#### [What you need to do]
Lines with "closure" in them are to be located in the listing below and copied.

--------------------------------

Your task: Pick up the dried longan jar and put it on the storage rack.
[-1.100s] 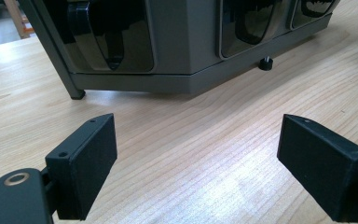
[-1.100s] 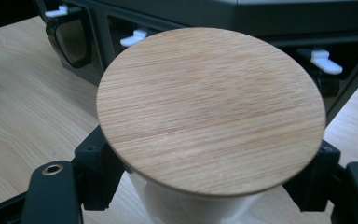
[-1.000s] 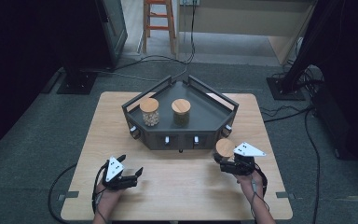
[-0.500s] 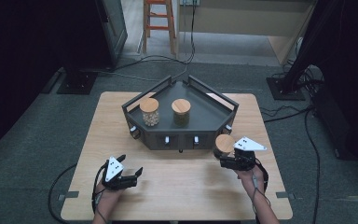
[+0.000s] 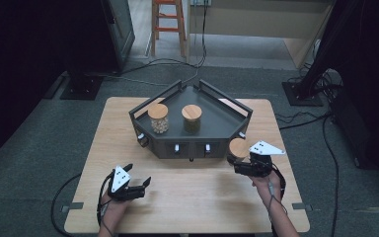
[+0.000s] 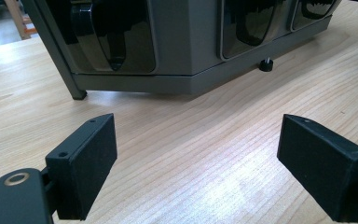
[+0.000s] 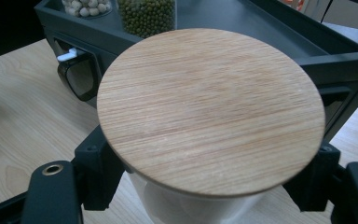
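- Right gripper view has my right gripper [image 7: 205, 186] clamped on a wooden-lidded jar [image 7: 209, 112] just under its lid, lifted beside the tray's right front corner, at about 4 o'clock from the tray's middle.
- My left gripper [image 5: 131, 185] sits at 7 o'clock, jaws spread wide with nothing between them.
- Risk: the glass is smooth and I grip high, so the jar could tilt or slip if I swing fast.
- Risk: the tray [image 5: 237, 111] has a raised rail; coming in too low would knock the jar's base on it.
- Risk: setting down too near the mung-bean jar [image 5: 192, 118] could bump it.
- Count: three jars in all, with the white-bean jar [image 5: 158, 117] and the mung-bean jar on the tray; one tray, two grippers, one table [image 5: 197, 197], one stool [image 5: 167, 19] at 12 o'clock.
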Motion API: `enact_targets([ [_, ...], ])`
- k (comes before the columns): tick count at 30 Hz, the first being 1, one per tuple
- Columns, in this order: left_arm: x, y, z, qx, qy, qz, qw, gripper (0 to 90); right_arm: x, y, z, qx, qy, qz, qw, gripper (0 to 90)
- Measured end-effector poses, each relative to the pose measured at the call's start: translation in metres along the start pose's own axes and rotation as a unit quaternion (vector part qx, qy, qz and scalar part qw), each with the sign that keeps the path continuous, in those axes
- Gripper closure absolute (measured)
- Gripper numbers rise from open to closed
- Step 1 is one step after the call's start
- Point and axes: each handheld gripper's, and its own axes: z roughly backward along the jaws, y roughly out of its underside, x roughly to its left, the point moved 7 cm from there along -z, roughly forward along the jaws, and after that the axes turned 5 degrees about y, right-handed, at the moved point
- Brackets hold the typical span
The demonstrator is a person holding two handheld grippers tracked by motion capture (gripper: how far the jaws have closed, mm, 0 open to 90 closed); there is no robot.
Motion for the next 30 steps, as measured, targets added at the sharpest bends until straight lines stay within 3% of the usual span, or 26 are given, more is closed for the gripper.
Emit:
enact_targets([
  [30, 0.0, 0.0, 0.001, 0.0, -0.004, -0.002, 1.0, 11.8, -0.006, -0.034, 0.003, 0.008, 0.001, 0.014, 0.9999, 25.3],
])
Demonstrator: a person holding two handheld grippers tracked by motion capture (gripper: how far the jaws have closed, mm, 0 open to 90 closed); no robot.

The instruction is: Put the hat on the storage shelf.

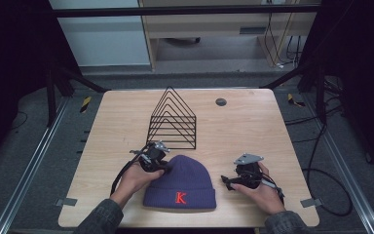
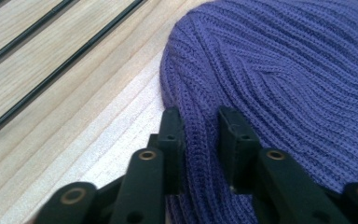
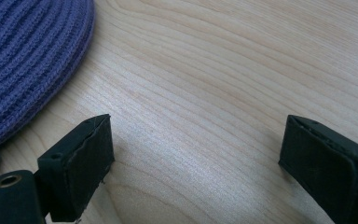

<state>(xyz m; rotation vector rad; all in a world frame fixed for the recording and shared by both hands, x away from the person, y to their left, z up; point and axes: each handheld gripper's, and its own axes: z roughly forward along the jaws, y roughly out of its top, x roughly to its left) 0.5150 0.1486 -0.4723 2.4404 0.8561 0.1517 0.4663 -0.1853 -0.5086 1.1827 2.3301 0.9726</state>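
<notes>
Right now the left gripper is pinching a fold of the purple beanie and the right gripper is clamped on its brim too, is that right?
Not quite. The left gripper does pinch a fold of the purple beanie, but the right gripper holds nothing: the right gripper view shows its jaws wide apart over bare table, beside the beanie and clear of it.

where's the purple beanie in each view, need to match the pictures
High view: the purple beanie lies at the table's near edge, between the two hands.
Left gripper view: it covers the right and upper part, a fold pinched in the left gripper.
Right gripper view: its edge fills the upper left corner.
Shared landmark: the light wooden table.
</notes>
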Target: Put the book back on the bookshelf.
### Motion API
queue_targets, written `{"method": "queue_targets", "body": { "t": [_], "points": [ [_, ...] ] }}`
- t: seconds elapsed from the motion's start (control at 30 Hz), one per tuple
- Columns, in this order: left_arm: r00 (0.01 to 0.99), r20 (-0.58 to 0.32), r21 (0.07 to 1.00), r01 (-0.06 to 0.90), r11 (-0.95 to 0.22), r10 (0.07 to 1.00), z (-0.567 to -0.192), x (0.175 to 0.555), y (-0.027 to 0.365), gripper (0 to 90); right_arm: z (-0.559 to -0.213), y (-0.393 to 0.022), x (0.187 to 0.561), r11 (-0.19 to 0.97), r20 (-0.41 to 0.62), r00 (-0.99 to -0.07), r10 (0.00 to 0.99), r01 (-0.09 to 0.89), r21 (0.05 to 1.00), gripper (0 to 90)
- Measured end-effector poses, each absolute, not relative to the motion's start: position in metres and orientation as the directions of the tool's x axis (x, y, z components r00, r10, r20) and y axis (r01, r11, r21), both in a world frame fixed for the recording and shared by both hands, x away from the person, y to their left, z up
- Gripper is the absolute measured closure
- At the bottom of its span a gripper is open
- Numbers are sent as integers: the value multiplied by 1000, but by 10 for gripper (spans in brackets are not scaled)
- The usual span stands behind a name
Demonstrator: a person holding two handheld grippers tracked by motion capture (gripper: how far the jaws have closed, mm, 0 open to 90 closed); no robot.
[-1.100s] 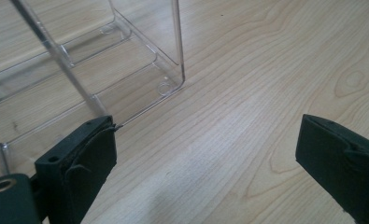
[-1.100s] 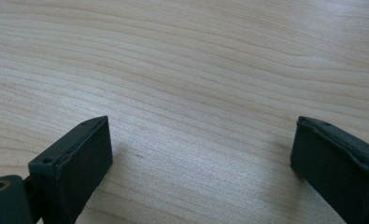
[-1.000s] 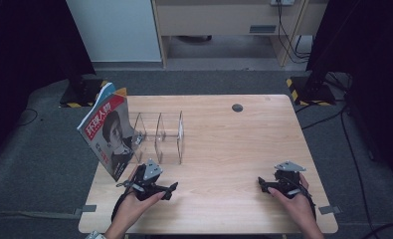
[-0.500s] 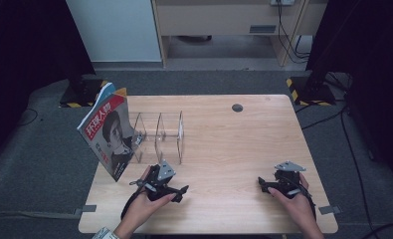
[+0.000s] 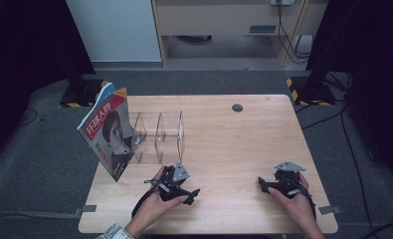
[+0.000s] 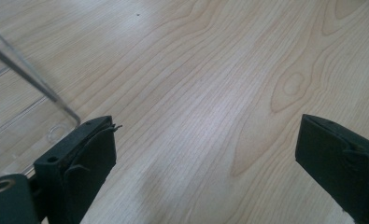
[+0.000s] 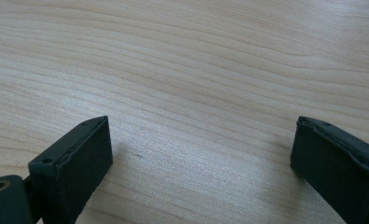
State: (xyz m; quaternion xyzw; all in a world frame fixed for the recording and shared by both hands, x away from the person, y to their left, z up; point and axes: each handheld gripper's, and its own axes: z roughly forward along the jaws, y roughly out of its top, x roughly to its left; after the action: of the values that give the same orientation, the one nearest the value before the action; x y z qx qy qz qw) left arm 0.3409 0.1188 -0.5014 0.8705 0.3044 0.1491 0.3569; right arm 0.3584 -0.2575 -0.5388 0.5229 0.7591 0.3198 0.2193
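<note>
The wooden table (image 5: 234, 149) spreads under both my hands, and its pale grain runs beneath both pairs of jaws in the two gripper views. The magazine (image 5: 108, 137), with a face on its red and white cover, stands tilted at the outer end of the clear acrylic rack (image 5: 156, 137); from my left gripper (image 5: 176, 185) it lies ahead and off to the left, near but apart, with the rack's foot between us. The rack itself, a row of upright transparent dividers on a clear base, sits just ahead of my left gripper, and in the left gripper view one clear edge and the base corner (image 6: 28, 107) show just beside my left-hand jaw, though I cannot tell whether they touch. My left gripper rests low over the table with its jaws spread wide and nothing between them. My right gripper (image 5: 282, 181) sits well apart from the rack and the magazine, far off to their right near the table's near edge, jaws likewise spread wide over bare wood. A small dark round disc (image 5: 237, 107) lies on the table well ahead of both grippers.
</note>
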Motion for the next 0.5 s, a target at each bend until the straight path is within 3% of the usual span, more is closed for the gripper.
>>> {"method": "queue_targets", "body": {
  "t": [0.5],
  "points": [
    [791,40,702,413,-580,611,-507,348,100,48,-539,-258,358,249,2,-357,934,653,715,58]
  ]
}}
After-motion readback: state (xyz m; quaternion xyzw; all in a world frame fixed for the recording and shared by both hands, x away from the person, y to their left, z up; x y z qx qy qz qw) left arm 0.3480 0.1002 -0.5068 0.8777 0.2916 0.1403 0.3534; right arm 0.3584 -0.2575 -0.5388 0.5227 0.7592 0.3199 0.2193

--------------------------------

#### [Response]
- Gripper closure absolute (measured)
- Gripper is the absolute measured closure

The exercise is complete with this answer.